# Instructions for the task:
Print every line below. Match each one exactly.

** Opening Material for the task block **

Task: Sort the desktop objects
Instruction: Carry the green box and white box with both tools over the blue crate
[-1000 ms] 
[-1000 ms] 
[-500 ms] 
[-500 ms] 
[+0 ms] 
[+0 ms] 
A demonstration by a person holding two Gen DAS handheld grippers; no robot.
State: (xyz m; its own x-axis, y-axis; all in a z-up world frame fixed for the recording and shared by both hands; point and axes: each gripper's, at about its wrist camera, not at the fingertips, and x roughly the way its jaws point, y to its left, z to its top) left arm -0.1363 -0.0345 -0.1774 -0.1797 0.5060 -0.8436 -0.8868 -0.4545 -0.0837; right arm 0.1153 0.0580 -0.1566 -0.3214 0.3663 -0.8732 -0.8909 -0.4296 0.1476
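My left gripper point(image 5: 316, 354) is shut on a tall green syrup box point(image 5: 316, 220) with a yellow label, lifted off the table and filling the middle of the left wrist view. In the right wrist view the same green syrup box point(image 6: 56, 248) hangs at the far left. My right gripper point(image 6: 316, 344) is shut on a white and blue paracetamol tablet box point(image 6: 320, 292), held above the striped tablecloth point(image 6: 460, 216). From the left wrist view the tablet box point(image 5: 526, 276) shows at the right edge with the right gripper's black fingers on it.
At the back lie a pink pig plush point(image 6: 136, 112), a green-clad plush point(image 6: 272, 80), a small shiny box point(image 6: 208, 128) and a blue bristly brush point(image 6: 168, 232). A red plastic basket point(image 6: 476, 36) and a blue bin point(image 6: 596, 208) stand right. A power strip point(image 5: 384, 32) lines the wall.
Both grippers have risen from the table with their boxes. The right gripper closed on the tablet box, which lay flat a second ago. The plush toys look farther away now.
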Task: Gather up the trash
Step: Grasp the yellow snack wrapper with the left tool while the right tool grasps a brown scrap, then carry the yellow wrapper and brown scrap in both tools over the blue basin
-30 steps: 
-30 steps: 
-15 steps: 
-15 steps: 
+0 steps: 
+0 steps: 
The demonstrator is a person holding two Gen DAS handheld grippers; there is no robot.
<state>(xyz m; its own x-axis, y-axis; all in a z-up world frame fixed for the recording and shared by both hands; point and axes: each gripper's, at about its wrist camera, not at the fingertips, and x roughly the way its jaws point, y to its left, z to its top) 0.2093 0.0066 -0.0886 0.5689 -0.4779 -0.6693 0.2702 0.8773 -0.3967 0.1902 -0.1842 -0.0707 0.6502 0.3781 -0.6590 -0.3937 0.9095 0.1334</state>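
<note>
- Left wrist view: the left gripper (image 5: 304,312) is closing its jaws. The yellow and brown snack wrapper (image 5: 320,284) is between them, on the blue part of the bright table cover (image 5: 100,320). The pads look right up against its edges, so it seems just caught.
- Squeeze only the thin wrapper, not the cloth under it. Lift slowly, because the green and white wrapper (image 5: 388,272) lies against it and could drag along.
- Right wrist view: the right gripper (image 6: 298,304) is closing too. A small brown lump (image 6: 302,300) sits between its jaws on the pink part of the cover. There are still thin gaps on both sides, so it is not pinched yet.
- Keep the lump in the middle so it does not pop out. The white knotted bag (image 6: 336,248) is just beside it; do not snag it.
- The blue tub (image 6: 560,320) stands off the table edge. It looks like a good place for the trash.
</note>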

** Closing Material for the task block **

# Reply to the task:
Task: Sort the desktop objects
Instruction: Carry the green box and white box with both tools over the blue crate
[-1000 ms] 
[-1000 ms] 
[-500 ms] 
[-500 ms] 
[+0 ms] 
[+0 ms] 
A demonstration by a person holding two Gen DAS handheld grippers; no robot.
State: (xyz m; its own x-axis, y-axis; all in a z-up world frame fixed for the recording and shared by both hands; point and axes: each gripper's, at about its wrist camera, not at the fingertips, and x roughly the way its jaws point, y to its left, z to its top) left arm -0.1363 -0.0345 -0.1774 -0.1797 0.5060 -0.8436 -0.8868 -0.4545 -0.0837; right arm 0.1153 0.0580 -0.1566 -0.3214 0.3663 -0.8732 -0.8909 -0.4296 0.1476
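My left gripper point(image 5: 316, 354) is shut on a tall green syrup box point(image 5: 316, 220) with a yellow label, lifted off the table and filling the middle of the left wrist view. In the right wrist view the same green syrup box point(image 6: 56, 248) hangs at the far left. My right gripper point(image 6: 316, 344) is shut on a white and blue paracetamol tablet box point(image 6: 320, 292), held above the striped tablecloth point(image 6: 460, 216). From the left wrist view the tablet box point(image 5: 526, 276) shows at the right edge with the right gripper's black fingers on it.
At the back lie a pink pig plush point(image 6: 136, 112), a green-clad plush point(image 6: 272, 80), a small shiny box point(image 6: 208, 128) and a blue bristly brush point(image 6: 168, 232). A red plastic basket point(image 6: 476, 36) and a blue bin point(image 6: 596, 208) stand right. A power strip point(image 5: 384, 32) lines the wall.
Both grippers have risen from the table with their boxes. The right gripper closed on the tablet box, which lay flat a second ago. The plush toys look farther away now.
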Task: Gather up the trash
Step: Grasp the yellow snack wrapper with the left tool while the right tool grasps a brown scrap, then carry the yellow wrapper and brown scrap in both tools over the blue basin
-30 steps: 
-30 steps: 
-15 steps: 
-15 steps: 
+0 steps: 
+0 steps: 
The demonstrator is a person holding two Gen DAS handheld grippers; there is no robot.
<state>(xyz m; its own x-axis, y-axis; all in a z-up world frame fixed for the recording and shared by both hands; point and axes: each gripper's, at about its wrist camera, not at the fingertips, and x roughly the way its jaws point, y to its left, z to its top) 0.2093 0.0066 -0.0886 0.5689 -0.4779 -0.6693 0.2702 0.8773 -0.3967 0.1902 -0.1842 -0.0707 0.6502 0.3781 -0.6590 -0.3937 0.9095 0.1334</state>
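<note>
- Left wrist view: the left gripper (image 5: 304,312) is closing its jaws. The yellow and brown snack wrapper (image 5: 320,284) is between them, on the blue part of the bright table cover (image 5: 100,320). The pads look right up against its edges, so it seems just caught.
- Squeeze only the thin wrapper, not the cloth under it. Lift slowly, because the green and white wrapper (image 5: 388,272) lies against it and could drag along.
- Right wrist view: the right gripper (image 6: 298,304) is closing too. A small brown lump (image 6: 302,300) sits between its jaws on the pink part of the cover. There are still thin gaps on both sides, so it is not pinched yet.
- Keep the lump in the middle so it does not pop out. The white knotted bag (image 6: 336,248) is just beside it; do not snag it.
- The blue tub (image 6: 560,320) stands off the table edge. It looks like a good place for the trash.
</note>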

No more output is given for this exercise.